▸ Directions for this task:
Word for word, repeat each record that follows.

▸ Given records:
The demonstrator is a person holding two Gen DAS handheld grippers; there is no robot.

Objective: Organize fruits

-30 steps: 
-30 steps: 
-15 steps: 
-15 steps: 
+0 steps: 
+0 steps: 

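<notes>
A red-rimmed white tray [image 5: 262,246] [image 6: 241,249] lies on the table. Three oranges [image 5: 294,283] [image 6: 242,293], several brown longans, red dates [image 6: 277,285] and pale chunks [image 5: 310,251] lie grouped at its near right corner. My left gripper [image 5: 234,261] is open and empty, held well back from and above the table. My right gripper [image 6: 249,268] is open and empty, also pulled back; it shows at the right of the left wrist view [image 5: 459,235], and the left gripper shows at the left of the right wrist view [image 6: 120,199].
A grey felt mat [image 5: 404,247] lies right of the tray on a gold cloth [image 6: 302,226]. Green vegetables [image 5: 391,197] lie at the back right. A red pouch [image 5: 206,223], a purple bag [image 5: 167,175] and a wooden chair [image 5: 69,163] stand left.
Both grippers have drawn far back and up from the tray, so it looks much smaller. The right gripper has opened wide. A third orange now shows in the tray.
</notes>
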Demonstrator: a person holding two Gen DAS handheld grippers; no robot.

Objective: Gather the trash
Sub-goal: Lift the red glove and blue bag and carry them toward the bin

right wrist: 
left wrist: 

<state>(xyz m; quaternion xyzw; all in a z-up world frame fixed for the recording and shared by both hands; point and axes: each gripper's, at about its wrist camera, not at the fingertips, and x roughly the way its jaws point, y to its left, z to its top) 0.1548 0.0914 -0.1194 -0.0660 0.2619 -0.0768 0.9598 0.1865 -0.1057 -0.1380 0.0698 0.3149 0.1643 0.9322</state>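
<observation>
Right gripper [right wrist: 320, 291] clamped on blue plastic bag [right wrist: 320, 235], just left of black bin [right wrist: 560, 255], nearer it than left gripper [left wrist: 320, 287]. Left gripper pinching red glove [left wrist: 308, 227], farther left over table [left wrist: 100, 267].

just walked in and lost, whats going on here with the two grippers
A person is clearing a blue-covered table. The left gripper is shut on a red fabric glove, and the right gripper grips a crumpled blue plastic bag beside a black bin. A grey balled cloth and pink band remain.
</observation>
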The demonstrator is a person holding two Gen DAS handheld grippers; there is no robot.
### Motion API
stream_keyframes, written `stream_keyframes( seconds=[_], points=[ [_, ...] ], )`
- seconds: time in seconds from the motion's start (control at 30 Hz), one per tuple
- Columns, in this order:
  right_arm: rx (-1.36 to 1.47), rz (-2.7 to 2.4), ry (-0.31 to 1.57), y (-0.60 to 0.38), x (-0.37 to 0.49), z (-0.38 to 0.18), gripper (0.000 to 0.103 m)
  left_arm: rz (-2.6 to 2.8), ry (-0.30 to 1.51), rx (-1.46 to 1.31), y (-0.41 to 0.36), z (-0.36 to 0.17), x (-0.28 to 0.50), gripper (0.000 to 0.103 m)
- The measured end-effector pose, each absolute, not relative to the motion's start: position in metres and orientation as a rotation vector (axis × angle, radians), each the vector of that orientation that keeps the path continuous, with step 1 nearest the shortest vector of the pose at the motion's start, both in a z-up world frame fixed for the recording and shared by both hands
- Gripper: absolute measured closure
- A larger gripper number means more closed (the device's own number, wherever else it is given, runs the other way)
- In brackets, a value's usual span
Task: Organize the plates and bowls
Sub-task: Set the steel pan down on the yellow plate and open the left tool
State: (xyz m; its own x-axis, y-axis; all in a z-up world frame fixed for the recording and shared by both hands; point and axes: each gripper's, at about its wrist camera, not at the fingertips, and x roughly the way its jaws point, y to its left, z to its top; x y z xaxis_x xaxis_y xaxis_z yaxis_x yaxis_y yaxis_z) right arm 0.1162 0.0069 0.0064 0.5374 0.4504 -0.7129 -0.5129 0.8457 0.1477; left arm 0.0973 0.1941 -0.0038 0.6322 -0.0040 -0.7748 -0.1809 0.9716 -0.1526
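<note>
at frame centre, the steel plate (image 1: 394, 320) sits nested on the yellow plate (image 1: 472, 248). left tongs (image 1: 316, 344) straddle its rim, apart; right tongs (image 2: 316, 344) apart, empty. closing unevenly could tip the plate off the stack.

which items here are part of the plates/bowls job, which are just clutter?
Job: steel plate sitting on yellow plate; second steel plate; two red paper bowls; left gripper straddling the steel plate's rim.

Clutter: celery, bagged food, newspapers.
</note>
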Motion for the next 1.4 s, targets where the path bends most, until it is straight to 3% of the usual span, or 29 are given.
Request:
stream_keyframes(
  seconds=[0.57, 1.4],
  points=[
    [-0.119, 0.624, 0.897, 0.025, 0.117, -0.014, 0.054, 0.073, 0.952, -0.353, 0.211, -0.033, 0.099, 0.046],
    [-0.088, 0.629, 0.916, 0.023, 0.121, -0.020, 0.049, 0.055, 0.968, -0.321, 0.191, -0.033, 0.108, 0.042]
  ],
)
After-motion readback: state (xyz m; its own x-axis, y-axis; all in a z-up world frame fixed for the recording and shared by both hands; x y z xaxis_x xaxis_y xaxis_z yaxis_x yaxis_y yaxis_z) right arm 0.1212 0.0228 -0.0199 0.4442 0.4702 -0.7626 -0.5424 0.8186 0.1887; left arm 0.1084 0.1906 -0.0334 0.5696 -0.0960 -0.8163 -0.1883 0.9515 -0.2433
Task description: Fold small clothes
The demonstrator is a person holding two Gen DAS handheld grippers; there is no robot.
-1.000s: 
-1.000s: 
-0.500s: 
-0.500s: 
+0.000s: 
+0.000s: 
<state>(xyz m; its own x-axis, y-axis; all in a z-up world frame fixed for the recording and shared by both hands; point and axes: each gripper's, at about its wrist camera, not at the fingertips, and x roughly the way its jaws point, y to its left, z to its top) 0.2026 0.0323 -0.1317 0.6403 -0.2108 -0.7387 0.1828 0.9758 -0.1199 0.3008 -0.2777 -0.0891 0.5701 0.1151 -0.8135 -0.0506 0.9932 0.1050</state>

▸ Output:
The demonstrator is a person holding two Gen DAS handheld grippers; there is no robot.

Objective: Organize fruits

-30 steps: 
-30 steps: 
-15 steps: 
-15 steps: 
+0 steps: 
+0 steps: 

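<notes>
A red-rimmed white tray [image 5: 262,246] [image 6: 241,249] lies on the table. Three oranges [image 5: 294,283] [image 6: 242,293], several brown longans, red dates [image 6: 277,285] and pale chunks [image 5: 310,251] lie grouped at its near right corner. My left gripper [image 5: 234,261] is open and empty, held well back from and above the table. My right gripper [image 6: 249,268] is open and empty, also pulled back; it shows at the right of the left wrist view [image 5: 459,235], and the left gripper shows at the left of the right wrist view [image 6: 120,199].
A grey felt mat [image 5: 404,247] lies right of the tray on a gold cloth [image 6: 302,226]. Green vegetables [image 5: 391,197] lie at the back right. A red pouch [image 5: 206,223], a purple bag [image 5: 167,175] and a wooden chair [image 5: 69,163] stand left.
Both grippers have drawn far back and up from the tray, so it looks much smaller. The right gripper has opened wide. A third orange now shows in the tray.
</notes>
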Demonstrator: a person holding two Gen DAS handheld grippers; no robot.

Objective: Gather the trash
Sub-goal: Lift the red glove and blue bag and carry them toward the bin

right wrist: 
left wrist: 

<state>(xyz m; quaternion xyzw; all in a z-up world frame fixed for the recording and shared by both hands; point and axes: each gripper's, at about its wrist camera, not at the fingertips, and x roughly the way its jaws point, y to its left, z to its top) 0.1548 0.0914 -0.1194 -0.0660 0.2619 -0.0768 0.9598 0.1865 -0.1057 -0.1380 0.0698 0.3149 0.1643 0.9322</state>
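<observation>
Right gripper [right wrist: 320, 291] clamped on blue plastic bag [right wrist: 320, 235], just left of black bin [right wrist: 560, 255], nearer it than left gripper [left wrist: 320, 287]. Left gripper pinching red glove [left wrist: 308, 227], farther left over table [left wrist: 100, 267].

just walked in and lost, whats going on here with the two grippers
A person is clearing a blue-covered table. The left gripper is shut on a red fabric glove, and the right gripper grips a crumpled blue plastic bag beside a black bin. A grey balled cloth and pink band remain.
</observation>
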The demonstrator is a person holding two Gen DAS handheld grippers; there is no robot.
### Motion API
stream_keyframes, written `stream_keyframes( seconds=[_], points=[ [_, ...] ], )`
- seconds: time in seconds from the motion's start (control at 30 Hz), one per tuple
- Columns, in this order:
  right_arm: rx (-1.36 to 1.47), rz (-2.7 to 2.4), ry (-0.31 to 1.57), y (-0.60 to 0.38), x (-0.37 to 0.49), z (-0.38 to 0.18), gripper (0.000 to 0.103 m)
  left_arm: rz (-2.6 to 2.8), ry (-0.30 to 1.51), rx (-1.46 to 1.31), y (-0.41 to 0.36), z (-0.36 to 0.17), x (-0.28 to 0.50), gripper (0.000 to 0.103 m)
- The measured end-effector pose, each absolute, not relative to the motion's start: position in metres and orientation as a rotation vector (axis × angle, radians), each the vector of that orientation that keeps the path continuous, with step 1 nearest the shortest vector of the pose at the motion's start, both in a z-up world frame fixed for the recording and shared by both hands
- Gripper: absolute measured closure
- A larger gripper number means more closed (the device's own number, wherever else it is given, runs the other way)
- In brackets, a value's usual span
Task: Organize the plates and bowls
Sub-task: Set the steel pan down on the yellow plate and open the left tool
State: (xyz m; its own x-axis, y-axis; all in a z-up world frame fixed for the recording and shared by both hands; point and axes: each gripper's, at about its wrist camera, not at the fingertips, and x roughly the way its jaws point, y to its left, z to its top; x y z xaxis_x xaxis_y xaxis_z yaxis_x yaxis_y yaxis_z) right arm 0.1162 0.0069 0.0064 0.5374 0.4504 -0.7129 -0.5129 0.8457 0.1477; left arm 0.0973 0.1941 -0.0038 0.6322 -0.0040 -0.7748 -0.1809 0.9716 -0.1526
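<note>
at frame centre, the steel plate (image 1: 394, 320) sits nested on the yellow plate (image 1: 472, 248). left tongs (image 1: 316, 344) straddle its rim, apart; right tongs (image 2: 316, 344) apart, empty. closing unevenly could tip the plate off the stack.

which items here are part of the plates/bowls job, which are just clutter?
Job: steel plate sitting on yellow plate; second steel plate; two red paper bowls; left gripper straddling the steel plate's rim.

Clutter: celery, bagged food, newspapers.
</note>
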Motion for the next 1.4 s, targets where the path bends most, until it is straight to 3% of the usual span, or 29 are given.
Request:
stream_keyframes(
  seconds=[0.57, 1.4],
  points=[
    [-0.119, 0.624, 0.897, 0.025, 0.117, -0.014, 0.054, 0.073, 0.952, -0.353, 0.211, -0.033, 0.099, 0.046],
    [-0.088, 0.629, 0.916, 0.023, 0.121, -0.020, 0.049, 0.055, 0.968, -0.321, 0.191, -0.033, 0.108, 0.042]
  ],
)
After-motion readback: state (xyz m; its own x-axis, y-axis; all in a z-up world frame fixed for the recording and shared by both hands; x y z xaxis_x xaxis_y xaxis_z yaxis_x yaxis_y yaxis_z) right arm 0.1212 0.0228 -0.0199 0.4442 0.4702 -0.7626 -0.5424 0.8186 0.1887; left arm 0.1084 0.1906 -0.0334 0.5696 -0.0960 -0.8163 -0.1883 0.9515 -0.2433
Task description: Fold small clothes
The demonstrator is a person holding two Gen DAS handheld grippers; there is no robot.
-1.000s: 
-1.000s: 
-0.500s: 
-0.500s: 
+0.000s: 
+0.000s: 
<state>(xyz m; its own x-axis, y-axis; all in a z-up world frame fixed for the recording and shared by both hands; point and axes: each gripper's, at about its wrist camera, not at the fingertips, and x roughly the way its jaws point, y to its left, z to its top) 0.2026 0.0323 -0.1317 0.6403 -0.2108 -0.7387 0.1828 0.9758 -0.1199 0.3008 -0.2777 -0.0891 0.5701 0.1151 -0.8135 -0.0506 0.9932 0.1050</state>

No further output is expected.